Source material
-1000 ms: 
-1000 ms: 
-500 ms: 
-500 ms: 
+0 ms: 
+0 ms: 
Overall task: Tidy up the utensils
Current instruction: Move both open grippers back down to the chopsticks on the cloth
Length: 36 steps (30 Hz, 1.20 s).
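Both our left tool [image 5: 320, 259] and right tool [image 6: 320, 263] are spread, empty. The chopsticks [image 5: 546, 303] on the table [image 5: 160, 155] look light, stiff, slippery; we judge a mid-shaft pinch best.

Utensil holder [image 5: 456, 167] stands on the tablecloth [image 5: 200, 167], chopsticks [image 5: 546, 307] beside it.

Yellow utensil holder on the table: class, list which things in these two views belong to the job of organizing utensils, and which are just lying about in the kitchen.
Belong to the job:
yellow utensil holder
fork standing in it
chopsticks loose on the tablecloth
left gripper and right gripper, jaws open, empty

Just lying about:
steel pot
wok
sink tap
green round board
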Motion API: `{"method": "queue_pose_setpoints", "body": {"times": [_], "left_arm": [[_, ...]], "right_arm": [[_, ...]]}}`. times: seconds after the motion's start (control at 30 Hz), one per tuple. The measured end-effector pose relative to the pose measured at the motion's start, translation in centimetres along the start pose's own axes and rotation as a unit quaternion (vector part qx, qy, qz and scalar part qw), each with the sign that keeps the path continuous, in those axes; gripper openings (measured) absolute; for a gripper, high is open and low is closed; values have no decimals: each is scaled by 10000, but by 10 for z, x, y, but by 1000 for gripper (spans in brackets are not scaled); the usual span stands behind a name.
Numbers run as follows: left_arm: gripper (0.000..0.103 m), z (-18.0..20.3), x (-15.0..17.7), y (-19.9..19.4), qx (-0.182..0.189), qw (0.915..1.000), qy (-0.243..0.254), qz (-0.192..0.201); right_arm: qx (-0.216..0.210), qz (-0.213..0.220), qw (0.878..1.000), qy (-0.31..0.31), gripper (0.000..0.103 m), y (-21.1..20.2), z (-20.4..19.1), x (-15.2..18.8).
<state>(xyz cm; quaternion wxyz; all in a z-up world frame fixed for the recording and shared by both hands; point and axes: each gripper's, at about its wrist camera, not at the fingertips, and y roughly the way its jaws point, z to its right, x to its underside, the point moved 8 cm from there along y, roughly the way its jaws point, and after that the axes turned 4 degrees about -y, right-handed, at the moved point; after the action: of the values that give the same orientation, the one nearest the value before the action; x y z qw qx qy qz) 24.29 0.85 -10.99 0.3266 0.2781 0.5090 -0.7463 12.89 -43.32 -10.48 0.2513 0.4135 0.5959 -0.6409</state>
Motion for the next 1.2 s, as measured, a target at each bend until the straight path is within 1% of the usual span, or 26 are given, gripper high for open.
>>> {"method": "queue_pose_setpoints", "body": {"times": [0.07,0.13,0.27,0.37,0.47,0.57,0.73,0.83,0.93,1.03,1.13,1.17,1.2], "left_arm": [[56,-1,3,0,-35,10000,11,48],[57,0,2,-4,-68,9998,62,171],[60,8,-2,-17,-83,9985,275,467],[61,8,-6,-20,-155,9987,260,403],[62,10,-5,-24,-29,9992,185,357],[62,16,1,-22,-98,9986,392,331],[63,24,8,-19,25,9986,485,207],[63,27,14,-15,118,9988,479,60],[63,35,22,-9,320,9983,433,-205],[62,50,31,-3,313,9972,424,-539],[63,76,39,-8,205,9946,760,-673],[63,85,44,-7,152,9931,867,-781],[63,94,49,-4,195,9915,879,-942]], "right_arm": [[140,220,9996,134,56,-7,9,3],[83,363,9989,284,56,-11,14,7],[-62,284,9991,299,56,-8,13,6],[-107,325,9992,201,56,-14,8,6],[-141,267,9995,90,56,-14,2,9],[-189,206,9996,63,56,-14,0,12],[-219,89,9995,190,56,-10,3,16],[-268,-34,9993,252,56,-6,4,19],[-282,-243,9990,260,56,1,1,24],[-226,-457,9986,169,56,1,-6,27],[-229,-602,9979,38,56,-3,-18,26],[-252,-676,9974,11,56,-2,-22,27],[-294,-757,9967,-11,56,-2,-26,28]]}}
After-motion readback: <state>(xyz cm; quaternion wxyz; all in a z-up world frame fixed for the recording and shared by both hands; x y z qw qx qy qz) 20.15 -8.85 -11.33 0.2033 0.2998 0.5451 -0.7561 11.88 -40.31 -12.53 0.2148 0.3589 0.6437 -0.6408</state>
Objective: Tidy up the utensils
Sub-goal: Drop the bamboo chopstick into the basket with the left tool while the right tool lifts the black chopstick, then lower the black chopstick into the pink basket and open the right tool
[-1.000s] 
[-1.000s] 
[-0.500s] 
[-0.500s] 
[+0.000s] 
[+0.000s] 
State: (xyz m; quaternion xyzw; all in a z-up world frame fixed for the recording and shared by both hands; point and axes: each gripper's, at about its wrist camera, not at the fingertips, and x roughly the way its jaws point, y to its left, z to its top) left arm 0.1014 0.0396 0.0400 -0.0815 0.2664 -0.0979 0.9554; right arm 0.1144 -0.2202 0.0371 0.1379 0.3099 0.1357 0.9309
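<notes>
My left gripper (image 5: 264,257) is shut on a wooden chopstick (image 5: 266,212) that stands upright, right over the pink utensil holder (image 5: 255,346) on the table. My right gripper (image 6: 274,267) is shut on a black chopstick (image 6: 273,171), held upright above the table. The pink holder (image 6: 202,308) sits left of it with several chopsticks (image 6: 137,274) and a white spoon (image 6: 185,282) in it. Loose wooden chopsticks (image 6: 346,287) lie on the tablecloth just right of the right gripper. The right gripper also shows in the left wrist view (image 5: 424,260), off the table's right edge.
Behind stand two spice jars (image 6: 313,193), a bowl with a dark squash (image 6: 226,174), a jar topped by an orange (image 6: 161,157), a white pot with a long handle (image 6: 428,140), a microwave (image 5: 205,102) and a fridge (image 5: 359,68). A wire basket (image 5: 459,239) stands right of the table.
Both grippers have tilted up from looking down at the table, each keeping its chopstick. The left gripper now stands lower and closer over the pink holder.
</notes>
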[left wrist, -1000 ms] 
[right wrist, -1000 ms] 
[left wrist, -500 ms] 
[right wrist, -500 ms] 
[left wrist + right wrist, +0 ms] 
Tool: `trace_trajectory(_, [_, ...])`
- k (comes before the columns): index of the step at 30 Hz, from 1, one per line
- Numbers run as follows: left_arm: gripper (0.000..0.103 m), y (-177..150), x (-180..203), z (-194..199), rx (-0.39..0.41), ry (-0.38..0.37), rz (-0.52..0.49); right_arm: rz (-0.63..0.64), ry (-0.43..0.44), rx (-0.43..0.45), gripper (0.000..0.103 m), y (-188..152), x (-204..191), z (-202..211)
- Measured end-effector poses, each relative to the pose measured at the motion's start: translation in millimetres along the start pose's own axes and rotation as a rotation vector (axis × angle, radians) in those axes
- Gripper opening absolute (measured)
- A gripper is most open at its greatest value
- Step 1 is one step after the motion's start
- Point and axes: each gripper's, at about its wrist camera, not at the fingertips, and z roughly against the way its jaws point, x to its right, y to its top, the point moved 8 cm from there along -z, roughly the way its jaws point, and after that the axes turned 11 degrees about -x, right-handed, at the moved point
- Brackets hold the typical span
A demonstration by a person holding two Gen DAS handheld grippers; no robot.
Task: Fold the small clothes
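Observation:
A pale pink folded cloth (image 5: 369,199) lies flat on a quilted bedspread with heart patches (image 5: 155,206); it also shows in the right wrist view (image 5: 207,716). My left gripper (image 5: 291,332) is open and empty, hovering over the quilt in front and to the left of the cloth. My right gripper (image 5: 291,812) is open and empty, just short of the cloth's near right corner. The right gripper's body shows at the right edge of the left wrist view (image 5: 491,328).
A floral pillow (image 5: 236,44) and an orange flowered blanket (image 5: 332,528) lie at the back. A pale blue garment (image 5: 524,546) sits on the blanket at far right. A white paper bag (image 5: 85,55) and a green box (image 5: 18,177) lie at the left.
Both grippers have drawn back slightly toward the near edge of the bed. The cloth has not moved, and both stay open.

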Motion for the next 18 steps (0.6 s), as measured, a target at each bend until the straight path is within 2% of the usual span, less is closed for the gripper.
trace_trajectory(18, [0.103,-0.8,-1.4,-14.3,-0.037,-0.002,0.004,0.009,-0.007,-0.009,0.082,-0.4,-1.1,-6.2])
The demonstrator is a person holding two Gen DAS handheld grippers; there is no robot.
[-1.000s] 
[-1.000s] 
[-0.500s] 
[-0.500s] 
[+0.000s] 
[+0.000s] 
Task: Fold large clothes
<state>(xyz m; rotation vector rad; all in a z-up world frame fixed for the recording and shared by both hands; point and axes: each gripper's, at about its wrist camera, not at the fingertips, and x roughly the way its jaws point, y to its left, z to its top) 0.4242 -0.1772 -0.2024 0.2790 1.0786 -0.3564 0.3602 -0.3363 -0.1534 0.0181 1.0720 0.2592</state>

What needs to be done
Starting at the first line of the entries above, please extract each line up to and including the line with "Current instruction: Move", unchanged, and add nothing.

Result
-1000 ms: 
-1000 ms: 
-500 ms: 
-500 ms: 
+0 ms: 
+0 ms: 
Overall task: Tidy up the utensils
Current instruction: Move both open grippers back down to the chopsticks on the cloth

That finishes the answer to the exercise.